Below are entries; copy exactly the lines from the one with "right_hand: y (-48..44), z" through the one with "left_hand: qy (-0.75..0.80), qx", both included, and leave out the rest.

═══ Data extracts ═══

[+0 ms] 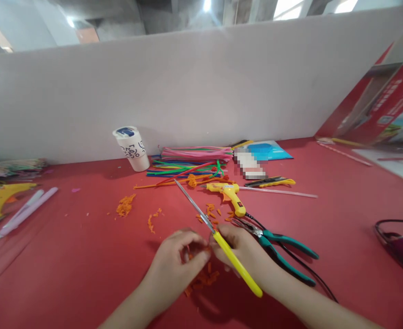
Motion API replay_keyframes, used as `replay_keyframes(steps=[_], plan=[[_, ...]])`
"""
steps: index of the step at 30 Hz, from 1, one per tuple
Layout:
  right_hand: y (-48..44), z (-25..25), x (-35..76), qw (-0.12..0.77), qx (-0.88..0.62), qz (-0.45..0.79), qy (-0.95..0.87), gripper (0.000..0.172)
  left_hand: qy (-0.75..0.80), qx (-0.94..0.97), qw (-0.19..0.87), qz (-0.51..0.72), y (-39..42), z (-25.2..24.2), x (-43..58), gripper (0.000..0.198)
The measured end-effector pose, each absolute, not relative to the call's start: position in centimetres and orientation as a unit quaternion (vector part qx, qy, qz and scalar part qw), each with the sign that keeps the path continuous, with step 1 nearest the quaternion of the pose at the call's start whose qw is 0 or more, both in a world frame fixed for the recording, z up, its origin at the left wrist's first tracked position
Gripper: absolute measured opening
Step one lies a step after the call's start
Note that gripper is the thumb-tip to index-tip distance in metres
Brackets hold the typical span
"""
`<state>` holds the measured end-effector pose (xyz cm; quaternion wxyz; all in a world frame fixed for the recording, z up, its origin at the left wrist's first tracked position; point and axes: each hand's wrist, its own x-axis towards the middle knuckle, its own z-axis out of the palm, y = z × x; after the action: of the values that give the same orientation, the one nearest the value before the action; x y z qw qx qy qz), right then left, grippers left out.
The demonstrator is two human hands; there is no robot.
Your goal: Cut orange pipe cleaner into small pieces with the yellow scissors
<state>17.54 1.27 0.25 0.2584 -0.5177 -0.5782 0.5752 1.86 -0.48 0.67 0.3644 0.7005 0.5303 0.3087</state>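
Note:
My right hand (pixel 240 246) is closed around a pair of scissors with yellow handles (pixel 237 262), seen edge-on. Their slim metal blades (pixel 194 203) point away to the upper left. Close beside it, my left hand (pixel 175 256) pinches a small orange piece between thumb and fingers, mostly hidden by the fingertips. The fingertips of both hands nearly meet. Below them lie orange fuzzy clippings (pixel 204 278) on the red tabletop (pixel 94 274). More short orange bits (pixel 211 210) are scattered just beyond the scissors.
A yellow glue gun (pixel 227 192) and green-handled pliers (pixel 273 244) lie to the right. Farther back are bundled pipe cleaners (pixel 194 154), a white cup (pixel 132 148) and a utility knife (pixel 271 182). An orange fluff pile (pixel 126 205) and another glue gun (pixel 0 198) are on the left.

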Motion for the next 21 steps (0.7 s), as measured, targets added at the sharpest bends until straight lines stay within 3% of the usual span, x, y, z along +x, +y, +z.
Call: replay_keyframes(steps=[8, 14, 21], plan=[[1.1, -0.4, 17.5, 0.31, -0.493, 0.546, -0.602, 0.015, 0.553, 0.573, 0.506, 0.332, 0.0, 0.7, 1.9, 0.006], [1.3, 0.0, 17.6, 0.272, -0.517, 0.588, -0.559, 0.01, 0.554, 0.467, 0.584, 0.366, 0.2, 0.1, 1.5, 0.011], [0.8, 0.3, 17.5, 0.295, -0.496, 0.534, -0.618, 0.019, 0.508, 0.497, 0.599, 0.369, -0.4, -0.1, 2.7, 0.008]])
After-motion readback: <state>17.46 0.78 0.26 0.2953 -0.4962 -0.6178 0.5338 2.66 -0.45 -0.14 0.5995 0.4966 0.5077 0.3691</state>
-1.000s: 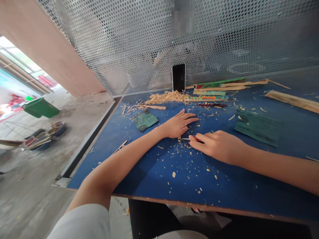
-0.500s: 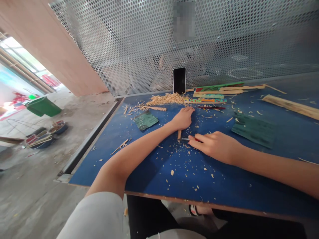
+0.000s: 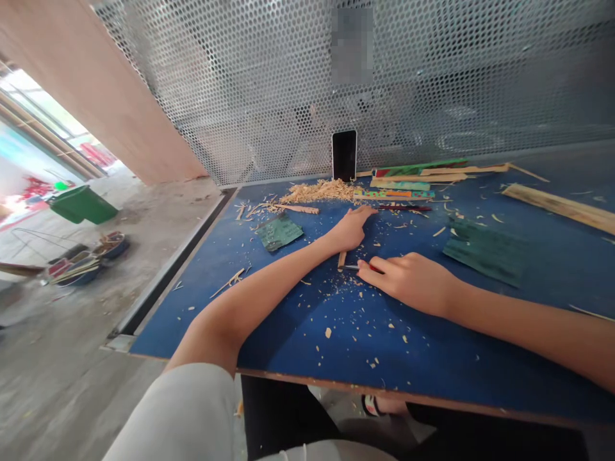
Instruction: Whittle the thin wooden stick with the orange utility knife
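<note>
Under my left hand [image 3: 352, 230] a narrow wooden strip [image 3: 342, 258] is held down on the blue tabletop [image 3: 288, 320]; its near end sticks out toward me, while the rest is hidden beneath the palm. My right hand [image 3: 410, 282] is closed around a carving knife with a reddish handle [image 3: 375, 269]. The thin metal blade [image 3: 352, 267] points left and meets the strip's near end. Small wood chips [image 3: 328, 333] lie scattered around both hands.
A heap of shavings [image 3: 321, 191] lies before an upright phone [image 3: 344, 155] by the perforated metal screen [image 3: 269, 96]. Green sandpaper sheets [image 3: 279, 232] flank my hands. Painted sticks [image 3: 394, 194] and a long wooden slat [image 3: 560, 206] lie at the back right.
The view has shifted very slightly. The knife blade stays at the strip's near end, and both hands keep nearly the same places.
</note>
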`<state>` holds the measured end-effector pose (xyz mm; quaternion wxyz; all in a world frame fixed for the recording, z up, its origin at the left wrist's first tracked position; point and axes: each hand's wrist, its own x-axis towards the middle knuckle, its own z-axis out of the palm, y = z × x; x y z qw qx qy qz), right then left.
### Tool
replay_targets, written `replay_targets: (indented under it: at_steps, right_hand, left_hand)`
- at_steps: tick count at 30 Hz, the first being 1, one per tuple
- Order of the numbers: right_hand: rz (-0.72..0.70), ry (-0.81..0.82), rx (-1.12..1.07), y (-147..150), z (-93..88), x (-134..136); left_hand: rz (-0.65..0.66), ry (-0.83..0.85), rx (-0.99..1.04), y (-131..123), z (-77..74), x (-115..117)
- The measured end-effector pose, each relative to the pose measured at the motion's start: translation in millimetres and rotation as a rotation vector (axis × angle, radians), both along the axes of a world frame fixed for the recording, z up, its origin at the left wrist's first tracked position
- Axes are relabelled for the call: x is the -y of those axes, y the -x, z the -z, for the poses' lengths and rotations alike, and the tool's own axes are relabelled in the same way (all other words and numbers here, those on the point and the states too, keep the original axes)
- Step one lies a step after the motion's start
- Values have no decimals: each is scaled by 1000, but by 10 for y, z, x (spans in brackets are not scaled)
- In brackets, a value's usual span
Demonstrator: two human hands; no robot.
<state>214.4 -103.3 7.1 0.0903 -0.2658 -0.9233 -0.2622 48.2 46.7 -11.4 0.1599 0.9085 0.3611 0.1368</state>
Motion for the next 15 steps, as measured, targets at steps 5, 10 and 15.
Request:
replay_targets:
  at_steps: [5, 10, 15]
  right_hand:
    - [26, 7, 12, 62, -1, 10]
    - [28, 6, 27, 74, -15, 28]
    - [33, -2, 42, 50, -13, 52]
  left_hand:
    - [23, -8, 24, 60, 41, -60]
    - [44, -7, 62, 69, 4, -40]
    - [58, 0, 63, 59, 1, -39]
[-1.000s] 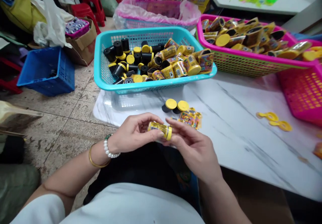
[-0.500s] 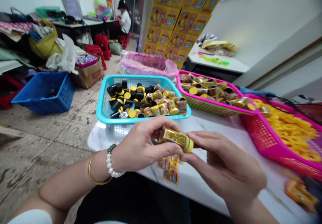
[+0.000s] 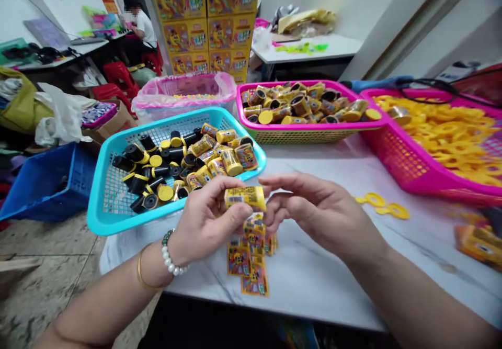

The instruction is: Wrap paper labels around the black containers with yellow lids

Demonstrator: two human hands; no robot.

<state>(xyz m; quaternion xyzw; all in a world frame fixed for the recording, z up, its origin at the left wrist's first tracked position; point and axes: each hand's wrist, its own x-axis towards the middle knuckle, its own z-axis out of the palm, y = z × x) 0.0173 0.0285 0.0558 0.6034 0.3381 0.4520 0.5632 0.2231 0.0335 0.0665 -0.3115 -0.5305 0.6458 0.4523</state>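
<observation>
A small yellow labelled canister lies across the fingers of my left hand, gripped between thumb and fingers. Beside its right end is my right hand, fingers apart and curved, with nothing held. Under the hands, several printed yellow stickers lie on the white marbled table. A turquoise basket at the left holds black cups with yellow lids and labelled canisters. The pink basket behind holds more labelled canisters.
Yellow plastic rings fill another pink basket at the right; loose yellow rings lie before it. A plastic-lined pink basket, stacked yellow boxes and a seated person are farther back. A blue crate stands on the floor left.
The view has turned right and down. My right hand has come off the canister, its fingers now spread. My left hand still holds the canister, and more of the stickers show.
</observation>
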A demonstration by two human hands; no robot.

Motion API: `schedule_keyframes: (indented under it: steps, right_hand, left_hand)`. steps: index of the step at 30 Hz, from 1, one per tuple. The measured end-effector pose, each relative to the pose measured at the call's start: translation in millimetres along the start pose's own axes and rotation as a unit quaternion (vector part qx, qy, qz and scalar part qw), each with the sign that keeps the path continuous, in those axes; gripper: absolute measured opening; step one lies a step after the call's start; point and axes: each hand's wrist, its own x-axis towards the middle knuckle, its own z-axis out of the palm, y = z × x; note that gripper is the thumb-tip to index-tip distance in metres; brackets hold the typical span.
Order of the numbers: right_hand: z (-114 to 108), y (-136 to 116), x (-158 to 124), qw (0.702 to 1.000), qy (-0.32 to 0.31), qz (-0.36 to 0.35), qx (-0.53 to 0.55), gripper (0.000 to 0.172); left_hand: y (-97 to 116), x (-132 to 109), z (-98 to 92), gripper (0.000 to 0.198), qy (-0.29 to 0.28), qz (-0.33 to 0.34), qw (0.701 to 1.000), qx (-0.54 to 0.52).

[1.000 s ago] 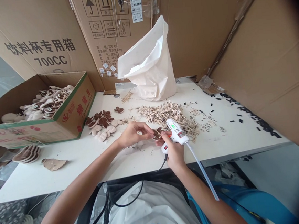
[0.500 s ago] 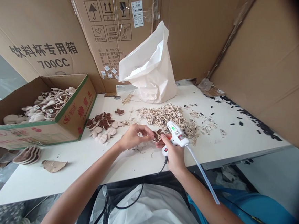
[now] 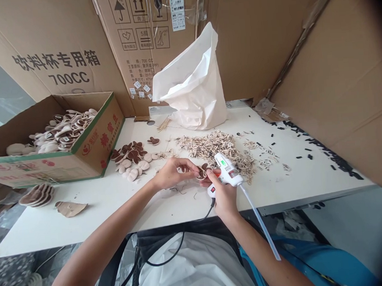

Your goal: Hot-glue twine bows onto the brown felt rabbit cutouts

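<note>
My left hand [image 3: 173, 173] pinches a small brown-and-cream shaped piece [image 3: 201, 172] between thumb and fingertips. My right hand [image 3: 223, 194] grips a white hot glue gun [image 3: 227, 171], its nozzle pointing left, right beside that piece. A long translucent glue stick [image 3: 260, 223] trails from the back of the gun towards my lap, and a black cord [image 3: 173, 255] hangs from its handle. The fingers of my right hand nearly touch the piece, and my hands hide part of it.
A white table [image 3: 97, 207] holds a heap of pale wood slivers [image 3: 214, 147], rounded brown and cream pieces [image 3: 129, 162], and scattered black bits [image 3: 311, 155]. Behind stand a white paper sack [image 3: 191, 88] and a cardboard box [image 3: 52, 165] full of similar pieces.
Both hands stay nearly in place, still holding the small piece and the glue gun. The whole view has shifted slightly.
</note>
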Motion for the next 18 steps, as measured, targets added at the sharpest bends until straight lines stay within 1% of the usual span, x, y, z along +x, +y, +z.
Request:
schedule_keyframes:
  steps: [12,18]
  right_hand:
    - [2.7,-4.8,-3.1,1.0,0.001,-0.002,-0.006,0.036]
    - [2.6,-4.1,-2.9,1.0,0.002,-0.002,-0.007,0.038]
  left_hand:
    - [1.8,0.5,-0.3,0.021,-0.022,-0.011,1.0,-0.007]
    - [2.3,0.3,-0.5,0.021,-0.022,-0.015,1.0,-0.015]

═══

▶ [Reply to the task]
  right_hand: y (-48..44), z (-25..25), x (-35..76), qw (-0.12..0.77), qx (-0.88..0.62), qz (-0.45..0.79), qy (-0.95..0.87), gripper (0.000..0.172)
  left_hand: qy (-0.75..0.80), qx (-0.94..0.97), qw (-0.19..0.87), qz (-0.51..0.72), y (-39..42), z (-25.2..24.2), x (-43..58), gripper (0.000..0.198)

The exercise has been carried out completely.